Instructions to follow:
Search the records below for the word "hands" and show every line where it occurs.

· · · · · · ·

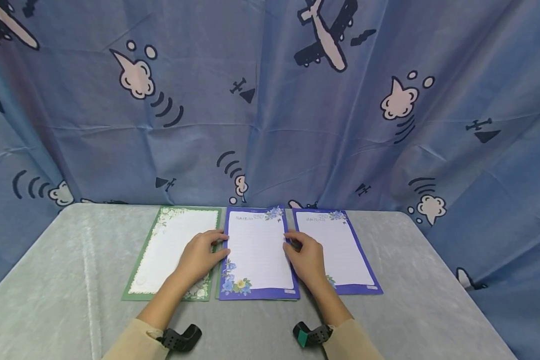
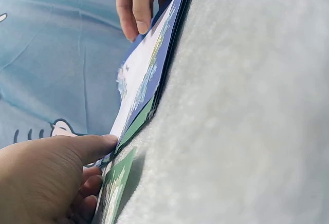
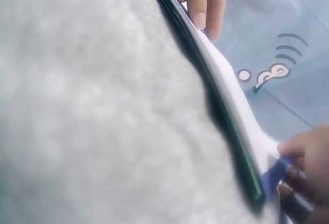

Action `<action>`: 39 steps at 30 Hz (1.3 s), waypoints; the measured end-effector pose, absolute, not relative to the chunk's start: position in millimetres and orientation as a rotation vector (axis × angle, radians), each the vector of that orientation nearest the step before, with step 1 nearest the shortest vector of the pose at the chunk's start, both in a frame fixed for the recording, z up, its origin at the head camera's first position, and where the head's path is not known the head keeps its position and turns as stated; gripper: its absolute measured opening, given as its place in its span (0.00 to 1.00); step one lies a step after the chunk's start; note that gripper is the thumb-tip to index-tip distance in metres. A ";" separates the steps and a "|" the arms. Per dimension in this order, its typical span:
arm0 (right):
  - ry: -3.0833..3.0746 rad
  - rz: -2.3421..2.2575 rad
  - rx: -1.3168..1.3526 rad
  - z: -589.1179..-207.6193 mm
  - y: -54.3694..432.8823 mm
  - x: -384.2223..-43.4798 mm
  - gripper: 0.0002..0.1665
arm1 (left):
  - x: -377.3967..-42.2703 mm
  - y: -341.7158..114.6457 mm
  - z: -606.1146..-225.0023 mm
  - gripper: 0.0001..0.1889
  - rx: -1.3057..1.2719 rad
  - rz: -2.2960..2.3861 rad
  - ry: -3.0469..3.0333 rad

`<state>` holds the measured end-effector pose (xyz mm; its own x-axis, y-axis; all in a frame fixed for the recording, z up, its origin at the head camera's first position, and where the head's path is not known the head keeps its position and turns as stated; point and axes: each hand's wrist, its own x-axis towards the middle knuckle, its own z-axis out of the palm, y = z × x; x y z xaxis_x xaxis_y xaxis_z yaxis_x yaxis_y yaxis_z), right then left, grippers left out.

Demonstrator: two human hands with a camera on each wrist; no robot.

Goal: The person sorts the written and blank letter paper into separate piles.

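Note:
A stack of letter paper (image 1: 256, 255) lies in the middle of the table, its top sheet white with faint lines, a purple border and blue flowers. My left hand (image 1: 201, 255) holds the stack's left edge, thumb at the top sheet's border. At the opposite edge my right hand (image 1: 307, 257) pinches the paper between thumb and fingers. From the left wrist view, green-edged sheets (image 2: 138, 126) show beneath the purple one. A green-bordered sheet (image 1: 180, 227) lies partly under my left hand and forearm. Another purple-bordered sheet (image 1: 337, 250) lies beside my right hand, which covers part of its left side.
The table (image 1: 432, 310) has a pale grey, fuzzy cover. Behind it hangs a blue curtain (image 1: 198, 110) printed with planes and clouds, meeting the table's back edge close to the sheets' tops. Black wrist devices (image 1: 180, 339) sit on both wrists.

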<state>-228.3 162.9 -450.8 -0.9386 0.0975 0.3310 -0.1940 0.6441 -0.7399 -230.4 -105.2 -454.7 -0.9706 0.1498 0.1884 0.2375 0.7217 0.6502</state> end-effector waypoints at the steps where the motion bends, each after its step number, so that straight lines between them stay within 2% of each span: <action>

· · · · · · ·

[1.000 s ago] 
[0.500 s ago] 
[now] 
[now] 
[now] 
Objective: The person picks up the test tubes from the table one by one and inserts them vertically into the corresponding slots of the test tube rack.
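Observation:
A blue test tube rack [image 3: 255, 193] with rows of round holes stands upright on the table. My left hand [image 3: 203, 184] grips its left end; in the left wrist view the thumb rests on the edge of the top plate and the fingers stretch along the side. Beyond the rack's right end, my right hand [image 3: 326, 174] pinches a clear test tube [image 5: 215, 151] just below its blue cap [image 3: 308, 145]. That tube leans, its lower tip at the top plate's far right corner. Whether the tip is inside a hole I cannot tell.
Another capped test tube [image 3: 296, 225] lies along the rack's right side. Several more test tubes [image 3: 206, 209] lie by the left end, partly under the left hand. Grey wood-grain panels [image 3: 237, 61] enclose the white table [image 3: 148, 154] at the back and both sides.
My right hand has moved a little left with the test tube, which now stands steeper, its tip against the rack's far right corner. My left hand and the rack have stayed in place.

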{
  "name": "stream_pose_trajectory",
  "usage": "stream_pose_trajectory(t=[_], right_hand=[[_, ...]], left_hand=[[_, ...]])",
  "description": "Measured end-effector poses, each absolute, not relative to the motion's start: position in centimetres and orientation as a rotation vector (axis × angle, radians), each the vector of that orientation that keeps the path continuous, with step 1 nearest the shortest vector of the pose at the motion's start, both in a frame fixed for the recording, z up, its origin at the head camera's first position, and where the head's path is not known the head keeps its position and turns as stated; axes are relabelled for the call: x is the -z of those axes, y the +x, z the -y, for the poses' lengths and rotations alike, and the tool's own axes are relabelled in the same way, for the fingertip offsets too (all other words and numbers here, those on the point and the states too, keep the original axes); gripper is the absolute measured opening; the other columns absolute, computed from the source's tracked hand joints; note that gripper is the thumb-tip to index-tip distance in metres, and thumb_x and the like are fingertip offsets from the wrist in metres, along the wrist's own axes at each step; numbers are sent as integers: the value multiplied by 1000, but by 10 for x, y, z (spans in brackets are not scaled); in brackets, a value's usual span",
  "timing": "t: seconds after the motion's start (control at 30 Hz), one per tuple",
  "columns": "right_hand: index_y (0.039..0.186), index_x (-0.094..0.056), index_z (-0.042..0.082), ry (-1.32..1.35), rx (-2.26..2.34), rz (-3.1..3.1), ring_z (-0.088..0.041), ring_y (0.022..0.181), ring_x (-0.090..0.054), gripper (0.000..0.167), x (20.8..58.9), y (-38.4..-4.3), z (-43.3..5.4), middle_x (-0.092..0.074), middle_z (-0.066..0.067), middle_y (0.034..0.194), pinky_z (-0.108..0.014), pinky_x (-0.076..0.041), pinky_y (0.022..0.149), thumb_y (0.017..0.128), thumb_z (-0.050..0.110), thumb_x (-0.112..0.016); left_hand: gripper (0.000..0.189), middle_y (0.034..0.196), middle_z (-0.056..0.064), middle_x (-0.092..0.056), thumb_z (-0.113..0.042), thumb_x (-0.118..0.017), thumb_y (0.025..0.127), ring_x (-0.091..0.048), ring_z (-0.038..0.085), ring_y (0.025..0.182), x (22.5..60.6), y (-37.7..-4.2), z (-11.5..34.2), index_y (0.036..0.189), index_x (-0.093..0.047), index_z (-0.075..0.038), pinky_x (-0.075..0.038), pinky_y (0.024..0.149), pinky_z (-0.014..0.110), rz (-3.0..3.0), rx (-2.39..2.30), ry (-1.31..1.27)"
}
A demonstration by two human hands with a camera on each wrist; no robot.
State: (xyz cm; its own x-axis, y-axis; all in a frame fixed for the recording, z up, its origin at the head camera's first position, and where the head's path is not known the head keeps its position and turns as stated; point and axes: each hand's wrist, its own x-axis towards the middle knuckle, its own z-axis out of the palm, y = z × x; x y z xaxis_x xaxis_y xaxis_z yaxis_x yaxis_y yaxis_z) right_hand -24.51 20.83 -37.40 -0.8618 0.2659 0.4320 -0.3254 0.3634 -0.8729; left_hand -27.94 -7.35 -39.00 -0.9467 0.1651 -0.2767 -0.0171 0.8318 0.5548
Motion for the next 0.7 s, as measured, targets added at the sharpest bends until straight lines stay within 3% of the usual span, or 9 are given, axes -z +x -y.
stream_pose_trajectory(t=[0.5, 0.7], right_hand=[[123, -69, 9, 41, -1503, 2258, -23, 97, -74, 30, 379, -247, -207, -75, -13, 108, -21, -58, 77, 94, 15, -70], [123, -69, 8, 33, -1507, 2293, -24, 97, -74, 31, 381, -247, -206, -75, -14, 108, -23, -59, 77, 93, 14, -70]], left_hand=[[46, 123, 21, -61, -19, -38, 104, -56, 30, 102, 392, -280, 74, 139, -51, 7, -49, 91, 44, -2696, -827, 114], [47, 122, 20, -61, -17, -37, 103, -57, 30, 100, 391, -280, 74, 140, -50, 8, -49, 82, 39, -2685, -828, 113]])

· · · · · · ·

Final answer:
Demonstrator: two human hands with a camera on each wrist; no robot.
A demonstration by two human hands with a camera on each wrist; no robot.

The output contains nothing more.